What he does not promote to the women or in media interviews is his membership of a group that has promoted “total Aryanism”. He is listed as a “national officer” of the New British Union, which posts swastikas on social media and features Nazi insignia on its website. Members are encouraged to wear black shirts and red armbands as a show of fascism, saluting at meetings and marches.
He also runs a Facebook group called “England Fight Back”. “Soon, the English won’t exist,” reads one post. Another: “Whites will be a total minority by 2066 and it will be all too late for us to do anything. We will be outnumbered and have lost. Countdown has begun . . . Action is needed but are there enough of the brave?” Jones is one of a number of men who see themselves as the UK’s “super donors” and use the internet to find women desperate to be mothers.
Fertility clinics are tightly regulated by the Human Fertilisation and Embryology Authority (HFEA). Donors are limited to ten families and undergo medical and psychological checks to qualify. However, private transactions between men and women exist outside the HFEA’s jurisdiction. There are no limits on the number of children they can have — one claims to have fathered more than 800 — parental rights are uncertain, and there is no safeguarding during the “insemination” process.
This is the Wild West of fertility, enabled by the internet and mostly controlled by men, who have dodged the law and swerved regulation. A place where women, desperate for a baby, are frequently fed misinformation about their fertility and some are put at risk of life-threatening diseases and attacks.
“These men are not ‘donors’ at all,” said Erika Tranfield, founder of Pride Angels, a website that connects donors with gay and lesbian couples and single people. “They are predators.”
Women silenced
Search Facebook for a UK-based sperm donor and hundreds of private groups will appear. Click “join”, wait to be approved and you can browse for a biological father for your future child quickly and freely.
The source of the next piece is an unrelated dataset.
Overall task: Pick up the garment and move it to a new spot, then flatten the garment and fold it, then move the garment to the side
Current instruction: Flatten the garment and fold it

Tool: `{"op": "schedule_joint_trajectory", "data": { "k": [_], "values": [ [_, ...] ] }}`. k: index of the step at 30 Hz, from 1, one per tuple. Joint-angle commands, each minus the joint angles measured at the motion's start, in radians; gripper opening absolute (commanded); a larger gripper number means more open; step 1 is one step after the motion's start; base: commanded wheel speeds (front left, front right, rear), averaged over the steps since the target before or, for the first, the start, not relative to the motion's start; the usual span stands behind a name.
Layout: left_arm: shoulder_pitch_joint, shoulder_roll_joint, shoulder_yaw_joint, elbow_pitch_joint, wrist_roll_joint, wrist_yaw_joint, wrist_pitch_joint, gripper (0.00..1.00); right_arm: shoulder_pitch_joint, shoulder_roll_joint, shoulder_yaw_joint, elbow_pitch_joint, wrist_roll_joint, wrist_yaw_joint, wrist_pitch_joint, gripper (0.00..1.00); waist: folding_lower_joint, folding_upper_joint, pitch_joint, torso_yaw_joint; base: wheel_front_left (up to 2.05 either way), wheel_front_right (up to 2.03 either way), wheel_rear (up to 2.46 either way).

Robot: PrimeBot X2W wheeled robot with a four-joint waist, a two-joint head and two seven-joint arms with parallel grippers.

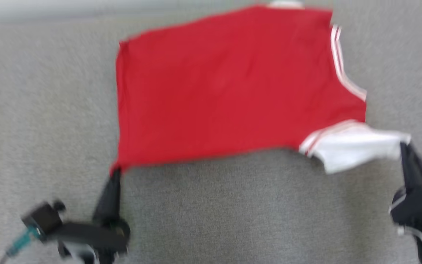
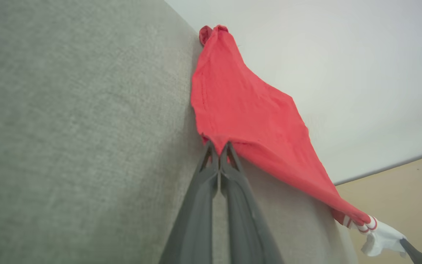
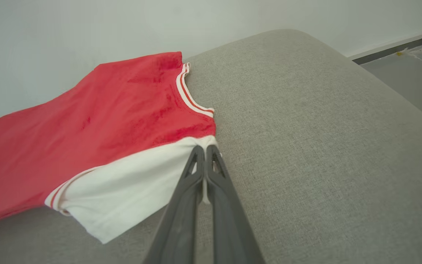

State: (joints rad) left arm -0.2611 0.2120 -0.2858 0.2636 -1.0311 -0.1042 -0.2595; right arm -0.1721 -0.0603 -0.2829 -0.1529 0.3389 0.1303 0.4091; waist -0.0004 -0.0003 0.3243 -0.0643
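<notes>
Holding garment (image 1: 233, 84) taut by near edge, rest lying on grey cushion (image 1: 233, 205) | left gripper (image 1: 115, 176): jaws clamped on red hem corner | right gripper (image 1: 404, 146): jaws clamped on white sleeve | likely handles light, soft, floppy; best pinched at corners, hems

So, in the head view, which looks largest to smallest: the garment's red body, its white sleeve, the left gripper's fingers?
1. red body
2. white sleeve
3. fingers of the left gripper, clearly smallest
</notes>
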Motion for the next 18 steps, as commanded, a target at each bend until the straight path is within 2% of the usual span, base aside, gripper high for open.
{"op": "schedule_joint_trajectory", "data": {
  "k": [1, 10, 18],
  "values": [
    [0.047, -0.002, -0.005, 0.017, -0.004, 0.01, 0.002, 0.0, 0.031, 0.005, -0.001, -0.009, -0.014, 0.0, 0.016, 0.0, 0.0004, 0.0003, -0.112, 0.007, 0.0, 0.0, 0.0],
    [0.21, 0.013, -0.022, 0.016, -0.036, 0.046, 0.043, 0.0, 0.206, 0.009, -0.02, -0.017, -0.038, 0.0, 0.128, 0.0, 0.0004, 0.0003, -0.222, 0.015, 0.0, 0.0, 0.0],
    [0.283, 0.038, -0.043, -0.009, -0.009, 0.089, 0.065, 0.0, 0.298, 0.009, -0.038, -0.016, -0.042, 0.0, 0.179, 0.0, 0.0004, 0.0003, -0.271, 0.015, 0.0, 0.0, 0.0]
  ]
}}
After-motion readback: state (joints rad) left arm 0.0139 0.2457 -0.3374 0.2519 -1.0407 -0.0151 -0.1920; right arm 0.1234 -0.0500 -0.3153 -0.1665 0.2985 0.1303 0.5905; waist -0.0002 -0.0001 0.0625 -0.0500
We posed on Facebook as a single woman in search of a prospective sperm donor. We approached three “super donors” to find out whether they asked for payment for sperm, and whether they stored and posted it, for which they would need a licence to comply with the law. We also joined a number of their Facebook groups, which encouraged a large number of male donors to get in touch directly, asking if we wanted help getting pregnant.
A large number of these groups are controlled by the same men. Simon Watson and Robert “Joe Donor” Albon are the administrators of at least ten UK groups, with a total of more than 26,000 members. These three have the power to admit members, monitor messages and exclude people.
“These spaces are policed by the male donors,” said Dr Tamara Turner-Moore of Leeds Beckett University. “Women are very fearful of being excluded – they risk not having a baby if they speak up about donor abuse or harassment. So they are silenced.”
The groups have established their own terms. “Artificial insemination” (AI) means that a syringe is used; “artificial insemination plus” (AI+) is a syringe, with further sexual acts between the man and woman to “help” with the “sample”; “natural insemination” (NI) is sex; “partial intercourse” (PI) is also sex, though apparently only penetrative at the final moment.
Every fertility clinic in the UK must have a licence from the HFEA. According to the Human Fertilisation and Embryology Act 1990, a clinic is defined as a third party who procures sperm from one person and provides it to another. Private donors do not qualify as a “clinic” in this context, because they give their own sperm directly to a woman.
We approached three “super donors” under the guise of a prospective “recipient”. “My AI donations are supplied in a sterile sealed 120ml polypropylene container with a 10ml sterile sealed insemination syringe,” said Simon Watson, who claims to have fathered more than 800 children and drives around the country in a campervan.
“I have helped women worldwide, many people from far away prefer to stay at a local hotel and I can then drop one load of magic potion off after check-in and another the following morning.”
Albon offers “partial insemination in person . . . if you are OK with intercourse”. Jones said he got into the “donor business” in 2013 after reading about sperm donation: “Knowing how important children are to some like me, who has three children, I wondered if I could help.”
Costly official route
At a licensed clinic, a single cycle of intrauterine insemination (IUI) costs between £800 and £1,600, plus the donor sperm (about £1,000 for each vial). Qualifying for fertility treatment on the NHS is unpredictable. In England it is available to mixed-sex couples who have failed to conceive after regular unprotected intercourse for two years. Until last month, it was available only to same-sex couples and single women who had paid for six unsuccessful cycles with donor sperm.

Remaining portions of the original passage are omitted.